EXERCISE AIM: Number of lines below with "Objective": work it out and reply with that number only.

┌─ SOURCE RECORDS

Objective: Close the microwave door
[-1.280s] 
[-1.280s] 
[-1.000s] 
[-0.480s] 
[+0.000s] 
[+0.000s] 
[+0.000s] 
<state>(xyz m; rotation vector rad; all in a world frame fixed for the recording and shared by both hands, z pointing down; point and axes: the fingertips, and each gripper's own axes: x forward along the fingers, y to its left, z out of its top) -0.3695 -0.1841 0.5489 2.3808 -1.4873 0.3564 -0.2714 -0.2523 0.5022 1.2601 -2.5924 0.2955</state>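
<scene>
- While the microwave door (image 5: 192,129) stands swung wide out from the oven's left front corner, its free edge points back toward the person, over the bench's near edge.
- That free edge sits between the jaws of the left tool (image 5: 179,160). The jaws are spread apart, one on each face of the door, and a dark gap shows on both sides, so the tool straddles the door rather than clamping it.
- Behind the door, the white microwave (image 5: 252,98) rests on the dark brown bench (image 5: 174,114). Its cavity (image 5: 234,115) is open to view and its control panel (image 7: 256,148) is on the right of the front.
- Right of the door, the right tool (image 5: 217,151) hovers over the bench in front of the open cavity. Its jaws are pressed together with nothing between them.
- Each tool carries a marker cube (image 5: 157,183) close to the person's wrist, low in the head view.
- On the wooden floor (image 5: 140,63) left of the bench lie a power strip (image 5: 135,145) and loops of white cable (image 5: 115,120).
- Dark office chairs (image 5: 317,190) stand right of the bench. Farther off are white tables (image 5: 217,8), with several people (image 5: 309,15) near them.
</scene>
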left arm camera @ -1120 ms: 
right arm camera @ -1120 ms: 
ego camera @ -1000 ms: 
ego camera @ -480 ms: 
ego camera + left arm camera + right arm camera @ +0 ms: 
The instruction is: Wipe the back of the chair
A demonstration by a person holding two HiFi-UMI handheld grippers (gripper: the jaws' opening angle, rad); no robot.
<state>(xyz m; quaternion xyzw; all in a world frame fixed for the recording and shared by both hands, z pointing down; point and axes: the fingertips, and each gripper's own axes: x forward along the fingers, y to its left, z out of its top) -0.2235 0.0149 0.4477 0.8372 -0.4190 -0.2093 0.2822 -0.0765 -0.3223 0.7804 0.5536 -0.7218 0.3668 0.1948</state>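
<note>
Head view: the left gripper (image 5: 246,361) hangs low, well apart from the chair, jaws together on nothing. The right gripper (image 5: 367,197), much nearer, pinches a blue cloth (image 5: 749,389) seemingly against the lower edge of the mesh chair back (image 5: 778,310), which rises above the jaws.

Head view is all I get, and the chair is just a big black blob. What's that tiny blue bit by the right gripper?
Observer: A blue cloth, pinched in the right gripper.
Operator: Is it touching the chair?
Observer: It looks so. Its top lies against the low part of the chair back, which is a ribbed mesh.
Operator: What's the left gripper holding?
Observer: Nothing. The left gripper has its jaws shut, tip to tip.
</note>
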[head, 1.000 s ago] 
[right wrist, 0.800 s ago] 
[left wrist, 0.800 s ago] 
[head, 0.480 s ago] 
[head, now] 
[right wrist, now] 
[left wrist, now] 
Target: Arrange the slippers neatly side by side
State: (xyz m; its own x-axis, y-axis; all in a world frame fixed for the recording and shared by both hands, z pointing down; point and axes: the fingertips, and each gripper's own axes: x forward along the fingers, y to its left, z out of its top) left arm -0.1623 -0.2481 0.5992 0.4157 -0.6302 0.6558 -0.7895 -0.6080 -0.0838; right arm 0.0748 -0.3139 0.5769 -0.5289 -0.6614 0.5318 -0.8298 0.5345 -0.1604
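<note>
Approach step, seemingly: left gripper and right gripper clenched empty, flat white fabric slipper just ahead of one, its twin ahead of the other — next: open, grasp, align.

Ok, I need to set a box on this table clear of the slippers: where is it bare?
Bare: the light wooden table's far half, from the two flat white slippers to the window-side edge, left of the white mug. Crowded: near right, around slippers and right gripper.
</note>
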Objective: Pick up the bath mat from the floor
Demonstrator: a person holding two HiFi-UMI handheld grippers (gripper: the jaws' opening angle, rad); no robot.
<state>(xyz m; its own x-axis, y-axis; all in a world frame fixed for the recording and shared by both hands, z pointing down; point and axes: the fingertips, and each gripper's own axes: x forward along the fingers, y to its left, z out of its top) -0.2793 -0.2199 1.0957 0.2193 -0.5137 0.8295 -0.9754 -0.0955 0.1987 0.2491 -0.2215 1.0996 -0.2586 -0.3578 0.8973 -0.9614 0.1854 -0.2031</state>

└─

FINISHED EXERCISE: 2